● **Task statement**:
Transcribe only the lines of the listing below from the one holding "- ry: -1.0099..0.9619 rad" through the one holding "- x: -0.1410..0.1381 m", inclusive, without any change.

● **Input material**:
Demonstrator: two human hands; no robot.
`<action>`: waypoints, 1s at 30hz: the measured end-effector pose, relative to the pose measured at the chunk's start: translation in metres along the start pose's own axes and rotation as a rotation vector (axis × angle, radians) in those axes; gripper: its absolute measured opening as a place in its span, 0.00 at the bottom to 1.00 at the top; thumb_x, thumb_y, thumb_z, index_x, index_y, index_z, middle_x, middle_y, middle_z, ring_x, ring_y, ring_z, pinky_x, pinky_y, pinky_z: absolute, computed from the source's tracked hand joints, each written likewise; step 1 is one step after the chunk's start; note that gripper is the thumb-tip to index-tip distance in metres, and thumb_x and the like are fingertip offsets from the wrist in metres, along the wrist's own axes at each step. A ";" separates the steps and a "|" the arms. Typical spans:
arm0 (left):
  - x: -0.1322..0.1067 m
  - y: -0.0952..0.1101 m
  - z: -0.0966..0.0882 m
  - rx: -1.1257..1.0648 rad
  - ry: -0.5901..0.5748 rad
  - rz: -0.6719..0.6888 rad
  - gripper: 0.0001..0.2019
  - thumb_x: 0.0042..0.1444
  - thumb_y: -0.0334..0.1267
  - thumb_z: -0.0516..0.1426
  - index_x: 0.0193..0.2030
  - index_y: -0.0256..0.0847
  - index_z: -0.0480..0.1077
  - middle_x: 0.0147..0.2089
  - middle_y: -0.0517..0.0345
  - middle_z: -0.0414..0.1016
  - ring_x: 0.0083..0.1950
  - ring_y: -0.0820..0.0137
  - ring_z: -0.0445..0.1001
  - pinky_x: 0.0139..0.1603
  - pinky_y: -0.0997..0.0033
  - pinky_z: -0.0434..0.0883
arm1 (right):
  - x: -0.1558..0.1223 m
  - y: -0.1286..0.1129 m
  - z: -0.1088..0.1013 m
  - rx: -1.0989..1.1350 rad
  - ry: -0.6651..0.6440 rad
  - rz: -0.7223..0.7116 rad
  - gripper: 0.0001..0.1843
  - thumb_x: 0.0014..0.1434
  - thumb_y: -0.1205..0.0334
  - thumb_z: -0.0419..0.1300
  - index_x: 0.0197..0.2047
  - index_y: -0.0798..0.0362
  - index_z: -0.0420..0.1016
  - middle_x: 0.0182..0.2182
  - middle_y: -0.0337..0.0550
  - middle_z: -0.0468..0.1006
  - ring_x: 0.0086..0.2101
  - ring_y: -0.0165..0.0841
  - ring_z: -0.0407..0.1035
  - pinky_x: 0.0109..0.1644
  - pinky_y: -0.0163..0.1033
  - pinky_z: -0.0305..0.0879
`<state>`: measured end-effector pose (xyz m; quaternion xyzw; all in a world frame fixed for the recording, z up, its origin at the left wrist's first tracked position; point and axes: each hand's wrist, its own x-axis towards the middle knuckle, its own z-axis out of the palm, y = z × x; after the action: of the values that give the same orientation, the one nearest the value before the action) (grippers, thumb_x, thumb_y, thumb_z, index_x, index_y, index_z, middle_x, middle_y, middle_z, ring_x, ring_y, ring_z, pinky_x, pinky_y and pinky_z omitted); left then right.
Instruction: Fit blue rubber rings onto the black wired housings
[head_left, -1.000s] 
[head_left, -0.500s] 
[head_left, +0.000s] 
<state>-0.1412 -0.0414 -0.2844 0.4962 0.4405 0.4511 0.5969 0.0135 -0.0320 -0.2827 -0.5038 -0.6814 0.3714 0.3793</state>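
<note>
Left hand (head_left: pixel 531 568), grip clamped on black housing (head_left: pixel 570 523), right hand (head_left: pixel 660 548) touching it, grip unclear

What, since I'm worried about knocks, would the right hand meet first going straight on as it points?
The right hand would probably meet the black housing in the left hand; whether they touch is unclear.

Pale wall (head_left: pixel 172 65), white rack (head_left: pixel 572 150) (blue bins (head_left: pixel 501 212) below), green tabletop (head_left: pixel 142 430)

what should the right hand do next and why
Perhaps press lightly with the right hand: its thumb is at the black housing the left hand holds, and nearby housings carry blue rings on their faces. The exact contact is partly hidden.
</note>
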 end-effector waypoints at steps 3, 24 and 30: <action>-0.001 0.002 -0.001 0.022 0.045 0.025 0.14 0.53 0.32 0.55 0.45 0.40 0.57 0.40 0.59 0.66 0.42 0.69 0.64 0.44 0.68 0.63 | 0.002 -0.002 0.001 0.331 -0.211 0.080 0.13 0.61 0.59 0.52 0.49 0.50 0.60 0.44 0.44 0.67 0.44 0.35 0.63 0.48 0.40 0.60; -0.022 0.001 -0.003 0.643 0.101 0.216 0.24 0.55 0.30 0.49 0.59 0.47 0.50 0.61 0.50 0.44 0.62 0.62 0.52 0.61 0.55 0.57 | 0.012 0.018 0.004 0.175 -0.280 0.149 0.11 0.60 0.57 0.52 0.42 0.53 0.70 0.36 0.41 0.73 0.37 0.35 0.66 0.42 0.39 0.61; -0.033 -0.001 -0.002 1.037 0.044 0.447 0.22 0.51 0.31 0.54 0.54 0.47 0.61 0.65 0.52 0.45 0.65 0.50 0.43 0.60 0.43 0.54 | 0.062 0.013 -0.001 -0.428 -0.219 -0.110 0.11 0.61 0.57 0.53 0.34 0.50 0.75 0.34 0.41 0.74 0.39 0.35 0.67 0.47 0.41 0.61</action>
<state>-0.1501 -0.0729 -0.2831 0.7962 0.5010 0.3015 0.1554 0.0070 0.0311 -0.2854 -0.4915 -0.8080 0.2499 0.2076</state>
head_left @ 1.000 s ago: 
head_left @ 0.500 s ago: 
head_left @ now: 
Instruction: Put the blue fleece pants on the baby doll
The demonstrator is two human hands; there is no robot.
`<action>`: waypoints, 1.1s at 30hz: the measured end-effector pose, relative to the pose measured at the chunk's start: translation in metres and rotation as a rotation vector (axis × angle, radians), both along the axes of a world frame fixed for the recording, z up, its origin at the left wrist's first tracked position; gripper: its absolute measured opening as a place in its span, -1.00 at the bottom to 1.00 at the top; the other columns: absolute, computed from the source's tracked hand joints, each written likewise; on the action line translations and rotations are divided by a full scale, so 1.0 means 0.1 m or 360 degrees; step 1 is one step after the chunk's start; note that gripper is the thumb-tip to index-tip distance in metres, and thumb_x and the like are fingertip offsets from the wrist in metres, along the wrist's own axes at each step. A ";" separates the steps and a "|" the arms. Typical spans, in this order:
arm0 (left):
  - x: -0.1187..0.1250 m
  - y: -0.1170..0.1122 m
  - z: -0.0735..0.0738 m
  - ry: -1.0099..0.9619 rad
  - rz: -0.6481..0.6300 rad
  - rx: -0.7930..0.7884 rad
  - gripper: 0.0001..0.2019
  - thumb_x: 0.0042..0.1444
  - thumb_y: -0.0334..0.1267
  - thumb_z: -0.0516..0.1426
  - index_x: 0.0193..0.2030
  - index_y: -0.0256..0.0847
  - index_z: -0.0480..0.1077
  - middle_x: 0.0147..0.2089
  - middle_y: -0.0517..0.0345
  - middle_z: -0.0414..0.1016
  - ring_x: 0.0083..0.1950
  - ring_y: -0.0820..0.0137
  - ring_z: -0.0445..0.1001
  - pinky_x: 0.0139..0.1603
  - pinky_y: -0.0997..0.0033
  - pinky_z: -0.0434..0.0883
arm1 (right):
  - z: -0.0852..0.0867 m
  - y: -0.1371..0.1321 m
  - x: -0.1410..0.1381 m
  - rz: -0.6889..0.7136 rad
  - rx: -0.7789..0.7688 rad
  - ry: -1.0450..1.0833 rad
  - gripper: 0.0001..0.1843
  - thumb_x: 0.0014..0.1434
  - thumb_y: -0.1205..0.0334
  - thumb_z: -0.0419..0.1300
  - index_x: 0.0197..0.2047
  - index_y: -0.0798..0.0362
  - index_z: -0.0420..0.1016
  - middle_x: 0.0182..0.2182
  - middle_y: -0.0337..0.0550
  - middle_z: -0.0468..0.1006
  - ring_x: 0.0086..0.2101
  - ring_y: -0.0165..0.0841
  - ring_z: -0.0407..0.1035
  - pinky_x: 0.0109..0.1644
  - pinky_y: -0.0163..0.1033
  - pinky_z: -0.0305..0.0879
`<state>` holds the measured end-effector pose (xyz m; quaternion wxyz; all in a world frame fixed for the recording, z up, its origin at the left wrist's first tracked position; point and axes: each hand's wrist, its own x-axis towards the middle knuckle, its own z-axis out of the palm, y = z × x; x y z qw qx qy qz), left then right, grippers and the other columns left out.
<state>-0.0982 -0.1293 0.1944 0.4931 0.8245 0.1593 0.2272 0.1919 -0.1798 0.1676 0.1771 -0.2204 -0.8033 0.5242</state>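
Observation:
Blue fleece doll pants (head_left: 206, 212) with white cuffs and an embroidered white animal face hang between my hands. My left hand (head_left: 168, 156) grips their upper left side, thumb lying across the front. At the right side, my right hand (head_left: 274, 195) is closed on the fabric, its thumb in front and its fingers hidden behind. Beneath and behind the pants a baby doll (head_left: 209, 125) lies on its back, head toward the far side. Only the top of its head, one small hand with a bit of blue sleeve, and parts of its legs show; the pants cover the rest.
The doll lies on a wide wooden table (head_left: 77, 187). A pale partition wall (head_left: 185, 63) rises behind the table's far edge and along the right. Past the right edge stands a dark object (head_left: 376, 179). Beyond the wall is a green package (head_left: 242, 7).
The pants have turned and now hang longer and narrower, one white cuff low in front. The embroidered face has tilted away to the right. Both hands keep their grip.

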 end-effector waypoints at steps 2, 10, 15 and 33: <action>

● **Result of the exercise**:
  - ry: -1.0099..0.9619 rad
  - rz: -0.6481..0.6300 rad
  - rx: -0.7930..0.7884 rad
  - gripper: 0.0001..0.2019
  - thumb_x: 0.0042..0.1444
  - thumb_y: -0.0334..0.1267
  - thumb_z: -0.0516..0.1426
  - index_x: 0.0193..0.2030
  - index_y: -0.0256..0.0847
  - index_z: -0.0480..0.1077
  - middle_x: 0.0147..0.2089
  - middle_y: -0.0517..0.0345
  - middle_z: -0.0414..0.1016
  - ring_x: 0.0083..0.1950
  - ring_y: -0.0820..0.0137
  - ring_z: -0.0445..0.1001
  - pinky_x: 0.0139..0.1603
  - pinky_y: -0.0997..0.0033
  - pinky_z: -0.0434..0.0883
arm1 (right):
  - z: -0.0852..0.0867 m
  - y: -0.1371..0.1321 m
  - x: -0.1410..0.1381 m

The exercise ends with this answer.